For each of the three months ended March 31, 2020 and 2019, the Company recognized share-based compensation of $0 for employee stock options.
Stock appreciation rights may be granted either on a stand-alone basis or in conjunction with all or part of any other stock options granted under the plan. As of March 31, 2020 there were no awards of any stock appreciation rights.
Non-Employee Stock Compensation
The Company from time to time issues common stock, stock options or common stock warrants to acquire services or goods from non-employees. Common stock, stock options and common stock warrants issued to other than employees or directors are recorded on the basis of their fair value, which is measured as of the “measurement date”. The “measurement date” for options and warrants related to contracts that have substantial disincentives to non-performance is the date of the contract, and for all other contracts is the vesting date. Expense related to the options and warrants is recognized on a straight-line basis over the shorter of the period over which services are to be received or the life of the option or warrant.
Aggregate stock-based compensation for stock granted to non-employees for each of the three months ended March 31, 2020 and 2019 was $133,500. The expense related to stock not issued during each of the periods ended March 31, 2020 and 2019 comprises $21,000, related to stock granted but not issued to directors under the Directors Deferred Compensation Plan.
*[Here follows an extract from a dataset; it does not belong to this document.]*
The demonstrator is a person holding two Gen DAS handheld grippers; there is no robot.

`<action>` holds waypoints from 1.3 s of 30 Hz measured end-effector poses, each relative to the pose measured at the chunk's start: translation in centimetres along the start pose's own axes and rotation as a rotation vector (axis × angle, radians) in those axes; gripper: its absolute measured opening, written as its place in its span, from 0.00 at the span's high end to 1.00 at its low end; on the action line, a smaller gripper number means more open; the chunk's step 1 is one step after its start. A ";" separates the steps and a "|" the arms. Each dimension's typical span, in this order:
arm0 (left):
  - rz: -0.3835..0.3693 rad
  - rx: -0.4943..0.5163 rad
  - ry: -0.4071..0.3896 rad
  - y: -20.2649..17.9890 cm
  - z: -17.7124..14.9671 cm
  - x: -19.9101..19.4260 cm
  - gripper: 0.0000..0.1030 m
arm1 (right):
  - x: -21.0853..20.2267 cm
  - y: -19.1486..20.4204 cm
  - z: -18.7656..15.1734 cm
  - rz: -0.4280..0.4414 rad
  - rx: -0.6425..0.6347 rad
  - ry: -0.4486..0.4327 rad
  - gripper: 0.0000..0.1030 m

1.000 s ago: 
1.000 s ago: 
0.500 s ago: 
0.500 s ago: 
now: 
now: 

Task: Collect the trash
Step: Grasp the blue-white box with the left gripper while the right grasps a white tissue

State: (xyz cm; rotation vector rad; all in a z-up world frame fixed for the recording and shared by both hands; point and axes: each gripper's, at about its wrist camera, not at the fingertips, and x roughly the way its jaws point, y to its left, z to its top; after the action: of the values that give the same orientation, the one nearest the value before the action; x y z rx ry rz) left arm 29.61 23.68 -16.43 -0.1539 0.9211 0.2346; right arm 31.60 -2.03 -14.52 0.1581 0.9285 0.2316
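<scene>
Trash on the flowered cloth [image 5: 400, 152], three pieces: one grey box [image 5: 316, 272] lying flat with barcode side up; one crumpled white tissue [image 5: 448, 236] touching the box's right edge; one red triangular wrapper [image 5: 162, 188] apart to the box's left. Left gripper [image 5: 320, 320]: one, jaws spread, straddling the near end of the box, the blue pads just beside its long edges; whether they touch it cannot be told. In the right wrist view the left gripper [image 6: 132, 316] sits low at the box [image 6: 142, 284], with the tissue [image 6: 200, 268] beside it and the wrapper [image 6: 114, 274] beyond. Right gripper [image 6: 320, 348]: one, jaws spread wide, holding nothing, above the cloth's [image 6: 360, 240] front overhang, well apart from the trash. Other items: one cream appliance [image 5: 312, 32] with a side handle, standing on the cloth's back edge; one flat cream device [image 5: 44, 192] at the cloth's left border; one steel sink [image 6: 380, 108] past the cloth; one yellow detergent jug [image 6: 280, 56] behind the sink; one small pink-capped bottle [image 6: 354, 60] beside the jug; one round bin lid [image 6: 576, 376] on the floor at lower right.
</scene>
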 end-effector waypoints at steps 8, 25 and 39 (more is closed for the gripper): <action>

As of March 31, 2020, there was $0 of total unrecognized compensation costs related to warrant and stock awards and non-vested options.
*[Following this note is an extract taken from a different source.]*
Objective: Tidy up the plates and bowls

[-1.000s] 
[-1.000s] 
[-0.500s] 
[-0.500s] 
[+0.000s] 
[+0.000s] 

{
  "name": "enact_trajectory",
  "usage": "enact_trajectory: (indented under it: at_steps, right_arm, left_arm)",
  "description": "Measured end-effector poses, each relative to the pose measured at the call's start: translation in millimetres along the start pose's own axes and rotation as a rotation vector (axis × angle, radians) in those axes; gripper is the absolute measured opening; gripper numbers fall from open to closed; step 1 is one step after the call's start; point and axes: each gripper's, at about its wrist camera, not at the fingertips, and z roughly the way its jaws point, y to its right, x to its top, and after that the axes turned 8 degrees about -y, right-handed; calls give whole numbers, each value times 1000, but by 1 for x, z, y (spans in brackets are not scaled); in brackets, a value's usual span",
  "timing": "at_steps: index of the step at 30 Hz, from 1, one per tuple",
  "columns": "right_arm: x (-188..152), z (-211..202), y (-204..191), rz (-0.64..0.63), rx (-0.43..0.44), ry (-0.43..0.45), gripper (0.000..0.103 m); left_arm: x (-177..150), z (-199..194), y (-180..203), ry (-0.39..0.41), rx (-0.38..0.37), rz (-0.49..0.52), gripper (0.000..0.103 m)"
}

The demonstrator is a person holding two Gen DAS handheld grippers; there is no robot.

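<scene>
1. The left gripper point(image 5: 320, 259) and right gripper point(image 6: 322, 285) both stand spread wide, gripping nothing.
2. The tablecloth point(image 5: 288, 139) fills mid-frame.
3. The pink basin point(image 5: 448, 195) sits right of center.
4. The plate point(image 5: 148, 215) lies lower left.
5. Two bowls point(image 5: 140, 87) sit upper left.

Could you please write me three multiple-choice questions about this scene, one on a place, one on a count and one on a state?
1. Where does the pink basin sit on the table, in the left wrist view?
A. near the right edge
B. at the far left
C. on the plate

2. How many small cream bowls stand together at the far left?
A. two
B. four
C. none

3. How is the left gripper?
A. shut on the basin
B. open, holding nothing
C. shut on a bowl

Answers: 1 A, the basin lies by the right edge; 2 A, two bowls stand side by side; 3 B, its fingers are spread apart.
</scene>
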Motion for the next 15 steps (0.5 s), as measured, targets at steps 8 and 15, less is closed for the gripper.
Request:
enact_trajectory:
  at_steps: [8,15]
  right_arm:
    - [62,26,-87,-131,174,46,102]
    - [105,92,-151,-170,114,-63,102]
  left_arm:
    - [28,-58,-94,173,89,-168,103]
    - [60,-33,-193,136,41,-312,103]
Stock-based Compensation Valuation Methodology
Stock-based compensation resulting from the issuance of Common Stock is calculated by reference to the valuation of the Stock on the date of issuance, the expense being recognized as the compensation is earned. Stock-based compensation expenses related to employee options and warrants granted to non-employees are recognized as the stock options and warrants are earned. The fair value of the stock options or warrants granted is estimated at the grant date, using the Black-Scholes option pricing model, and the expense is recognized on a straight-line basis over the shorter of the period over which services are to be received or the life of the option or warrant. The grant date fair value of employee share options and similar instruments is estimated using the Black-Scholes option pricing model on the basis of the fair value of the underlying common stock on the measurement date, adjusted for the unique characteristics of those equity instruments, using the assumptions noted in the table below. Expected volatility is based on the historical volatility of a peer group of publicly traded companies. The expected term of options and warrants was based upon the expected life of the option or warrant, and the risk-free rate is based on the U.S. Treasury Constant Maturity rate.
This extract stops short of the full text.